The Attack of Real Life

It suddenly hit me today, on day four of my term this year, that my life is suddenly, quickly and unintentionally falling into place.

I didn’t intend for this to happen. In fact, I’ve put it off as long as possible. I’ve spent my time at the University of Winnipeg putting in just enough work to do well, avoiding every major student organization, taking enough courses to be a full time student but not enough to have to work too hard, and spending a year having fun on an exchange. Seriously. That’s about it.

But suddenly this year real life has started sneaking up on me. The old questions from people outside of the system have shifted from variations of the classic, “What do you want to do when you grow up?” to the much scarier, “And your plan for next year is…?”

This happens to be a terrifying query. Answer it wrong and you will never be taken seriously again. Answer it right and if you don’t follow through with it you still won’t be taken seriously. My answer to this for the past six months has been that I’m going to open a cupcake emporium. I figure this is the only way to make relatives back off. But the truth is, I don’t have a plan.

I had one once. In high school, it was carefully thought out. I was going to finish my four year degree in three years at the University of Winnipeg and promptly go to Osgoode Hall in order to come out as a cutthroat lawyer with all sorts of exciting career prospects before I was twenty-four. Maybe I would have a dog.

Then I realized that this plan was highly flawed. There was no way I was ready to go to law school or start a career before I’d even had my quarter life crisis. So instead, I embraced a carpe diem lifestyle. I didn’t spend any significant amounts of time on campus and in my first couple of years many of my friends weren’t in my program or even at my school. But the fact that I was a student allowed me use all of the excuses that go with it: for example that I’m more concerned about what I have to eat for breakfast tomorrow morning and the two hundred pages I have to have read for my Thursday seminar than my plans for next weekend. This response works pretty well when given to non-students and you can usually squeeze some sympathy out of it too.

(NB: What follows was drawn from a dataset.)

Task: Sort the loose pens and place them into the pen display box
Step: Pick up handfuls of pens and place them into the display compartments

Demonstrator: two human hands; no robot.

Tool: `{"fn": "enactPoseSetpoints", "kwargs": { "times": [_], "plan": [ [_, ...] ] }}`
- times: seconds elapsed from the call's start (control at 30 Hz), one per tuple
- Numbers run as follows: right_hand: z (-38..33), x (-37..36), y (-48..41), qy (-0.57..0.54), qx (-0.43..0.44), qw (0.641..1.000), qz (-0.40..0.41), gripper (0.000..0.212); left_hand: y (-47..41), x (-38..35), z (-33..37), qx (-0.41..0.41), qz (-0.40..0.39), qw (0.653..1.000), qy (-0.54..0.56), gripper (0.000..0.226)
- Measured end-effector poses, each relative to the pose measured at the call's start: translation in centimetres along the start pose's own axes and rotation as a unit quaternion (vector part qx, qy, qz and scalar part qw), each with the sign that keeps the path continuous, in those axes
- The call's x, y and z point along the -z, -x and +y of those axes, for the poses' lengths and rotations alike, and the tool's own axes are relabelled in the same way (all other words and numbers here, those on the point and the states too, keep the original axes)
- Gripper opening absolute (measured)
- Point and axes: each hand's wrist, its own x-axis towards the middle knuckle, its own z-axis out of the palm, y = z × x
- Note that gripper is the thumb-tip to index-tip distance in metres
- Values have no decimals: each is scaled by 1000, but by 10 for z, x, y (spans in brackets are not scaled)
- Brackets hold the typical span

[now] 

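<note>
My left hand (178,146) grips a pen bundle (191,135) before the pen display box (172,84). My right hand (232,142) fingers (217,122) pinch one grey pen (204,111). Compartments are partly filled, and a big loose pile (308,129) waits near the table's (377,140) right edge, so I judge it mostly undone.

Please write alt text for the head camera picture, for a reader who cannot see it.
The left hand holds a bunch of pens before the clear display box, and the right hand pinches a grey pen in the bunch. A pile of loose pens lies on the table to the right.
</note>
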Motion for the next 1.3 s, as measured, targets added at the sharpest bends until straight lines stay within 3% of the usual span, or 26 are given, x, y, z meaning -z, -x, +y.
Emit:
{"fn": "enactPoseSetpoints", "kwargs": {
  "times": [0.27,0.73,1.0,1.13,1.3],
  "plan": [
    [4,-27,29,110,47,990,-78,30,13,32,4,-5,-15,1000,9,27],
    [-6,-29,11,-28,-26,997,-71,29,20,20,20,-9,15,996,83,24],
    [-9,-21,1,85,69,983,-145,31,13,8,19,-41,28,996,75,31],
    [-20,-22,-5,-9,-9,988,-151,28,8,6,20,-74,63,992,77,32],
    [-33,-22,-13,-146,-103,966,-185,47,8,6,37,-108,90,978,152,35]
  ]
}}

Except, eight months from now, I can no longer use this excuse. And to make it worse, this excuse has started to be legitimate. In the last year or two I’ve finally found my niche and honestly cared about my degree and the people I’ve met who are a part of it. Class has become something I enjoy and put effort into. I like spending time bumming around the university. And just as I started feeling this way I realize that this coming May, I will be A Graduate. Now, every single person I know who has graduated in the last year or two has spent the summer afterward randomly traveling or watching soccer. With the exception that there is little money in my bank account for travel and that there is not a soccer cup scheduled for next summer, this is also my fate.

So this is my last chance to really relish the lifestyle of an undergrad. And I plan to fully embrace it. Because as unintentionally as my years here have quietly slipped by I have been shaped by them and I am going to miss this place; even the uncomfortable chairs and windowless rooms and annoying lighting. Using the great student fallback that next summer I will travel by “writing a book,” when real life hits me, I will think back upon the U of W fondly, and until then I’m looking into being a career student.